Drop all images. Then write out each line below exactly as given.
=== Begin Enclosure ===
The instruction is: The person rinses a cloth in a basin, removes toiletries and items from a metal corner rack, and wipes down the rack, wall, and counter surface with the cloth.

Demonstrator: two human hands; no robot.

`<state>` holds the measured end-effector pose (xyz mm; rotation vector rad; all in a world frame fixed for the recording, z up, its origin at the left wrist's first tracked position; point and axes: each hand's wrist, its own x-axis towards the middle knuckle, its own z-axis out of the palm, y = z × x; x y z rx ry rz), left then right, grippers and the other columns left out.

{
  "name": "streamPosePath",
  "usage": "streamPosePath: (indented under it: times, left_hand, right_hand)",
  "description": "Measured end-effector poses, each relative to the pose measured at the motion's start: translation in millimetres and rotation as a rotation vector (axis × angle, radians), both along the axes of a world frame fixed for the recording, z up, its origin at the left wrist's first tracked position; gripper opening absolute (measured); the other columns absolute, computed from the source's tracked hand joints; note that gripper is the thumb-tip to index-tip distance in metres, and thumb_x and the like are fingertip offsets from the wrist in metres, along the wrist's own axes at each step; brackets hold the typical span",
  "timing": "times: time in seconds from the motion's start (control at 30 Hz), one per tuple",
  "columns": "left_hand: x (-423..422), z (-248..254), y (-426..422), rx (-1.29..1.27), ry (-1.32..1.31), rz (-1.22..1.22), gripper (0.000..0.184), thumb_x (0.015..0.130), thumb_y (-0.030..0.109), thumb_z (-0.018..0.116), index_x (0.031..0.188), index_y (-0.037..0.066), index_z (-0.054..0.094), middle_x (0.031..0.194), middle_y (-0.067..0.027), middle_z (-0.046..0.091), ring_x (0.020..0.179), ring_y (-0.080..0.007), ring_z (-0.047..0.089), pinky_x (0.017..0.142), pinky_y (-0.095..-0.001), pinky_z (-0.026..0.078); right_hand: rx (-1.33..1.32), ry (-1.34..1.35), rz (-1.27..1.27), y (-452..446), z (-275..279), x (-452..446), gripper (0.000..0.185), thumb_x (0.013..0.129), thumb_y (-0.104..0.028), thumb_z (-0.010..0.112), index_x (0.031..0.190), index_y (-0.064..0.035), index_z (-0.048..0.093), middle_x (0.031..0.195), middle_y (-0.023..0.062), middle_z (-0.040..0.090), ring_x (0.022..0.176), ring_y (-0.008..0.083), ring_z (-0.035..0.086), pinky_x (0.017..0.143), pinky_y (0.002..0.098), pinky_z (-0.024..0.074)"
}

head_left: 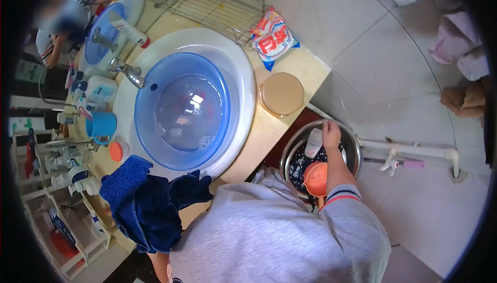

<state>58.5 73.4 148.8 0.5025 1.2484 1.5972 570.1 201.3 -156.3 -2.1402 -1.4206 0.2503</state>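
Observation:
My right hand (331,134) is over the far rim of a round metal basin (355,151), its fingers curled together; what they grip, if anything, is too small to tell. Just left of it lies a white item with faint print (313,143). Dark patterned cloth (298,166) and an orange dipper (316,179) are also in the basin. A dark blue towel (140,200) hangs over my left forearm (159,265) and hides my left hand. A blue plastic tub (225,107) with sudsy water sits in the white sink.
Around the sink (247,91) are a faucet (129,72), a lidded jar (282,94), a red-white detergent bag (272,37), a wire rack (212,9), and a blue cup (102,125). A mirror at the left reflects a person. A white pipe (414,150) with a valve runs along the right wall.

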Motion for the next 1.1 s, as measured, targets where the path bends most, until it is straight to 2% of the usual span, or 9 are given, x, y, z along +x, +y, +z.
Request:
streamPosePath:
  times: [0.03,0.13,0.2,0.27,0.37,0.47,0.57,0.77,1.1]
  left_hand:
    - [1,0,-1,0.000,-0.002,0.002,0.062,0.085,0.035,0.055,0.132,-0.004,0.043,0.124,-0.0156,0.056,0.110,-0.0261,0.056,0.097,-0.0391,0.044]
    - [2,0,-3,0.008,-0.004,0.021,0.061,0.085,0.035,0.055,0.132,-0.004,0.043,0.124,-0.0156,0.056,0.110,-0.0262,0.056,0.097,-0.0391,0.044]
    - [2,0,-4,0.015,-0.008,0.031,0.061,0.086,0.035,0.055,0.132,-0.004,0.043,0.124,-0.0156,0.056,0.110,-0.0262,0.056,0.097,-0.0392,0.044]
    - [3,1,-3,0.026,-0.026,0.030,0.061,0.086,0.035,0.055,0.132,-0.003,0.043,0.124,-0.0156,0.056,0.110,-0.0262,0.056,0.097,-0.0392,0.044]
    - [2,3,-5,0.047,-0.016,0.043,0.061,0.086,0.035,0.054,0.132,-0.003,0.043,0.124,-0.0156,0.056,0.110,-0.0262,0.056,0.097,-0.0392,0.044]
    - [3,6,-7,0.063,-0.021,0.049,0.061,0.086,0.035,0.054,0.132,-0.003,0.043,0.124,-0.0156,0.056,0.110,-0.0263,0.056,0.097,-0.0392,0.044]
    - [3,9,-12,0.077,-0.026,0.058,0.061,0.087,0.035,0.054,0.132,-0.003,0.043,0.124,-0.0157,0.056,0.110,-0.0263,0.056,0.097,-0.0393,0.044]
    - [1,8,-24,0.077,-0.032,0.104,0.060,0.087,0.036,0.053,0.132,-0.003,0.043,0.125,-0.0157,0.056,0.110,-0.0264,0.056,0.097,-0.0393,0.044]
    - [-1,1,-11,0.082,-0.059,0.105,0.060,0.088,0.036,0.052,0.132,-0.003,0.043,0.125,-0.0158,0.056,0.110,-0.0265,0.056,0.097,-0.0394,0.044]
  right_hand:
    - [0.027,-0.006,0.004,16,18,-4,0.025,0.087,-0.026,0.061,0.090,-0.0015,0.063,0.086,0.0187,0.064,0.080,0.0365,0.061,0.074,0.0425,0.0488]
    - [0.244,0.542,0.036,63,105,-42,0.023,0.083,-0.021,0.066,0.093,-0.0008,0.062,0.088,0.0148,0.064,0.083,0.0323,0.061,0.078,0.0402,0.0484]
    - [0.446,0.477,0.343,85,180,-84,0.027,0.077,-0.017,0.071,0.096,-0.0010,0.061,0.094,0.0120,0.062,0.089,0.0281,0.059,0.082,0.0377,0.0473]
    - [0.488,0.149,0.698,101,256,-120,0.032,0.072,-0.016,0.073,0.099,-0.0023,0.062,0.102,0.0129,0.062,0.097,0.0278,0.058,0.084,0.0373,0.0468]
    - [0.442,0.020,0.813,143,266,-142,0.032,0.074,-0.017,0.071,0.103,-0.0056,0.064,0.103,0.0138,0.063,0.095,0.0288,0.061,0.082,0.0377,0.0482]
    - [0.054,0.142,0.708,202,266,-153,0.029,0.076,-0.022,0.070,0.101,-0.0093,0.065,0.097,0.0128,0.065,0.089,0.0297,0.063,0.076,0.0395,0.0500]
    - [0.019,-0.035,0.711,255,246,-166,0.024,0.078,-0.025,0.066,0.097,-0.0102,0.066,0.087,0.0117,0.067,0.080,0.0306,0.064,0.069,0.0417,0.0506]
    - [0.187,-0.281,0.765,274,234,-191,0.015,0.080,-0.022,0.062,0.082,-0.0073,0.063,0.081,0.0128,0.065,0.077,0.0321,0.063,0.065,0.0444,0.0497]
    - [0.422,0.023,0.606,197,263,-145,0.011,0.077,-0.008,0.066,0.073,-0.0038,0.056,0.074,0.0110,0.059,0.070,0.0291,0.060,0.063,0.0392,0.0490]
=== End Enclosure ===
§ RESULT:
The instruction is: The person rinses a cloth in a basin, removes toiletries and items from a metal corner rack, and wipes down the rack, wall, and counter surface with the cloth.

Demonstrator: two human hands; no robot.

`<state>` holds the measured end-effector pose (xyz mm; rotation vector rad; all in a world frame fixed for the recording, z up, its origin at the left wrist's first tracked position; point and axes: each hand's wrist, its own x-axis towards the middle knuckle, its own z-axis out of the palm, y = z × x; x y z rx ry rz), left then right, grippers and the other columns left out.

{
  "name": "streamPosePath",
  "usage": "streamPosePath: (indented under it: times, left_hand, right_hand)",
  "description": "Measured end-effector poses, each relative to the pose measured at the motion's start: translation in millimetres and rotation as a rotation vector (axis × angle, radians), both along the axes of a world frame fixed for the recording, z up, its origin at the left wrist's first tracked position; gripper opening absolute (measured); the other columns absolute, computed from the source's tracked hand joints; note that gripper is the thumb-tip to index-tip distance in metres, and thumb_x and the like are fingertip offsets from the wrist in metres, along the wrist's own axes at each step; brackets hold the typical span",
  "timing": "times: time in seconds from the motion's start (control at 30 Hz), one per tuple",
  "columns": "left_hand: x (-423..422), z (-248..254), y (-426..422), rx (-1.29..1.27), ry (-1.32..1.31), rz (-1.22..1.22), gripper (0.000..0.184), thumb_x (0.015..0.130), thumb_y (-0.030..0.109), thumb_z (-0.018..0.116), index_x (0.031..0.188), index_y (-0.037..0.066), index_z (-0.054..0.094), middle_x (0.031..0.194), middle_y (-0.067..0.027), middle_z (-0.046..0.091), ring_x (0.020..0.179), ring_y (-0.080..0.007), ring_z (-0.047..0.089), pinky_x (0.017..0.142), pinky_y (-0.095..-0.001), pinky_z (-0.026..0.078); right_hand: rx (-1.33..1.32), ry (-1.34..1.35), rz (-1.27..1.27), y (-452..446), z (-275..279), x (-452..446), gripper (0.000..0.185), thumb_x (0.013..0.129), thumb_y (-0.104..0.028), thumb_z (-0.010..0.112), index_x (0.031..0.190), index_y (-0.064..0.035), index_z (-0.048..0.093), middle_x (0.031..0.195), middle_y (-0.023..0.062), middle_z (-0.040..0.090), ring_x (0.022..0.176), ring_y (-0.008..0.083), ring_z (-0.035..0.086), pinky_x (0.017..0.143), pinky_y (0.002..0.098), pinky_z (-0.024..0.074)"
}

head_left: 

<state>58.5 73.4 148.8 0.5025 1.2484 1.5972 570.1 201.3 -156.3 -2.1402 -1.4206 0.2503</state>
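Observation:
My right hand (331,134) is over the far rim of a round metal basin (355,151), its fingers curled together; what they grip, if anything, is too small to tell. Just left of it lies a white item with faint print (313,143). Dark patterned cloth (298,166) and an orange dipper (316,179) are also in the basin. A dark blue towel (140,200) hangs over my left forearm (159,265) and hides my left hand. A blue plastic tub (225,107) with sudsy water sits in the white sink.
Around the sink (247,91) are a faucet (129,72), a lidded jar (282,94), a red-white detergent bag (272,37), a wire rack (212,9), and a blue cup (102,125). A mirror at the left reflects a person. A white pipe (414,150) with a valve runs along the right wall.
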
Motion for the next 1.1 s, as measured, targets where the path bends most, until it is straight to 2% of the usual span, or 9 are given, x, y, z along +x, +y, +z.
Request:
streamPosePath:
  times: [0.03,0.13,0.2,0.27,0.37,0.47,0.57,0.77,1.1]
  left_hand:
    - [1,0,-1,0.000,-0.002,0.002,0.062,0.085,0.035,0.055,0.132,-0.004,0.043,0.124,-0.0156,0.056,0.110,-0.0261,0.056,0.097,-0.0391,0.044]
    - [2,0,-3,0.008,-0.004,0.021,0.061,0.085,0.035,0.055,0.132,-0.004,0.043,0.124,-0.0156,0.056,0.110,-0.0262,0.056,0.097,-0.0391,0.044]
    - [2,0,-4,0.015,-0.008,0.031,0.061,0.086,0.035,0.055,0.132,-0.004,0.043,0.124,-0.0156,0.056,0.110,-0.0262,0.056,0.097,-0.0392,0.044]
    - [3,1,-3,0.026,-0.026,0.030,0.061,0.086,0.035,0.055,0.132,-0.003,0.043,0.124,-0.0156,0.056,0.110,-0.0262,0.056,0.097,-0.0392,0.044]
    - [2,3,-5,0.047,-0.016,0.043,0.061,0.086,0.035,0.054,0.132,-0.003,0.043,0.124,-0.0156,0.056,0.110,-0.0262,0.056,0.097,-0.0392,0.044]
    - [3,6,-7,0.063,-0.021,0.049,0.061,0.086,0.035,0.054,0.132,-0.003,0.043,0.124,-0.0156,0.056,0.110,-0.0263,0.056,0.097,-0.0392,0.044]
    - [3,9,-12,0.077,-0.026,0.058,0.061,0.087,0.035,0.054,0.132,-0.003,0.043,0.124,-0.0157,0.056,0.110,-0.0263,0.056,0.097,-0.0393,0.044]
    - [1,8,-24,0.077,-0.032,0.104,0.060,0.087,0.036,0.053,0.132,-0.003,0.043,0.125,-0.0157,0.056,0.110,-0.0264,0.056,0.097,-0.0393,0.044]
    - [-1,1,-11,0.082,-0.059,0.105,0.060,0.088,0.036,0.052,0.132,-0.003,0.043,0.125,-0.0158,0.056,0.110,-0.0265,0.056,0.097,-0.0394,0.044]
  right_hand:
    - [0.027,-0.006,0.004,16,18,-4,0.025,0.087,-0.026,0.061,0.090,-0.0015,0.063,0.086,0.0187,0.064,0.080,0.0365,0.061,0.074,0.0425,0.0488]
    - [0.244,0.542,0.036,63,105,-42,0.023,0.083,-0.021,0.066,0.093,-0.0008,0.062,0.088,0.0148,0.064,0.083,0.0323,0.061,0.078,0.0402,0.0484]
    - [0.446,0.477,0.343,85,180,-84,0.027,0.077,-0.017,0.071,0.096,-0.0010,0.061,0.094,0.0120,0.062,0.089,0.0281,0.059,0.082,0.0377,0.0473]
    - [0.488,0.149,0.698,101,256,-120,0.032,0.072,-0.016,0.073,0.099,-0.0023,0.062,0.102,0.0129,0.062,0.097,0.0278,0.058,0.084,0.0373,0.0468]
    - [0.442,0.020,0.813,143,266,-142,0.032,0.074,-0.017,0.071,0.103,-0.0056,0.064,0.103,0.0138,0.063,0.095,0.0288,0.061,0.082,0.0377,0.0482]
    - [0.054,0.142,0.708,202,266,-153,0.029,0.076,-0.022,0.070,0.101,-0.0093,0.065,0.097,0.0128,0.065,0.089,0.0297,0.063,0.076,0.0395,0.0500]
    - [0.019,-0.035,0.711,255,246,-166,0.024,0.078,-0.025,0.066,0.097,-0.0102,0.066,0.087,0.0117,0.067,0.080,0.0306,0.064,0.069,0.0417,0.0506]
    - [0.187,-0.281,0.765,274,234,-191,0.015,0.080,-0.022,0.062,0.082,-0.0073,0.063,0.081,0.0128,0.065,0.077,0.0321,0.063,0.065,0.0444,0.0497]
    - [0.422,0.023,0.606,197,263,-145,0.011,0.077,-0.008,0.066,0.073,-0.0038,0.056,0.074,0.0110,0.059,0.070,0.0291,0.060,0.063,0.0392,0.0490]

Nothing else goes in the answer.